Consob indaga sulla quota Cattolica di Popolare di Vicenza

La Commissione vuole vederci chiaro sulla contabilizzazione del 15% che Bpvi detiene in Cattolica assicurazioni. Oggi sono attesi i conti del 2015 dell'Istituto. Il 16 febbraio sarà deciso il prezzo di recesso

La Consob accende un faro sulla quota del 15% in Cattolica Assicurazioni detenuta dalla Popolare di Vicenza. L’authority di Borsa, emerge dall’integrazione di alcuni prospetti informativi della banca, ha infatti avviato lo scorso 19 gennaio un’ispezione allo scopo di «acquisire documenti e informazioni concernenti i rapporti» tra la banca e la compagnia veronese, legate da rapporti di bancassicurazione, e sulla «valutazione della partecipazione».

La Commissione vuole vederci chiaro sulla contabilizzazione di una quota che Bpvi valuta 388,1 milioni (circa 14,7 euro ad azione) e che oggi in Borsa vale meno di 150 milioni (5,5 euro ad azione). In occasione della semestrale al 30 giugno 2015 – nonostante già allora la quota valesse 186 milioni, meno della metà del valore contabile – la Bpvi aveva escluso una svalutazione facendo riferimento a una ripresa, nel corso del semestre, delle quotazioni in Borsa e a un incremento dei target price degli analisti, oltre che ai risultati e alle sinergie conseguite dagli accordi di partnership.

A questo punto non è escluso che, in occasione dell’approvazione del bilancio, la Bpvi debba essere costretta a tagliare il valore di carico. Segnali poco incoraggianti arrivano – mettono in luce le integrazioni ai prospetti – anche dal fronte della qualità del credito, con 355 milioni di crediti deteriorati in più maturati nel trimestre giugno-settembre (che hanno portato il totale dei crediti deteriorati netti dal 17,2 al 19% dei crediti netti alla clientela), e dagli elevati credit swap (nella seconda metà di gennaio in media sopra i 900 punti base a fronte dei circa 100 punti base di un paniere di titoli tripla B), segno che il mercato considera decisamente rischiosa la banca.
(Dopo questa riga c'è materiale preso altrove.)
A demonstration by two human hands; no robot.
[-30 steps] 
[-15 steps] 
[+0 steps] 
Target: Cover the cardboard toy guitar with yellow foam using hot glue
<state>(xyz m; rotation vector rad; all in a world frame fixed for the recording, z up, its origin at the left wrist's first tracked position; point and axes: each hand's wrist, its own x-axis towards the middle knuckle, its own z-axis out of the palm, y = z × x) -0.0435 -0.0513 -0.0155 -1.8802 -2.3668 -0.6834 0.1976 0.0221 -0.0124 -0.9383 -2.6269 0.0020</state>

Come se non bastasse, ha detto il nuovo a.d Francesco Iorio, «dobbiamo registrare la disaffezione di soci e clienti, che ci portano in prospettiva a dati peggiori rispetto al piano industriale redatto nel mese di settembre, a causa di volumi ridotti rispetto alle nostre previsioni». Iorio, che ha parlato a circa 1.100 soci in un’assemblea pubblica a Vicenza, non si è perso d’animo confermando l’obiettivo di un utile di 200 milioni al 2018: «se ci crediamo tutti assieme questa banca ha valore e futuro».

Il suo intervento è stato più volte interrotto da urla e fischi degli azionisti, infuriati per le perdite subite dalle loro azioni, il cui valore è destinato a crollare con lo sbarco a Piazza Affari. «La trasformazione in società per azioni è un imbuto obbligato», così come l’aumento di capitale, per il quale «non ci sono davvero altre possibilità». Liquidare la banca, ha infatti spiegato Iorio, «equivarrebbe ad azzerarne il valore».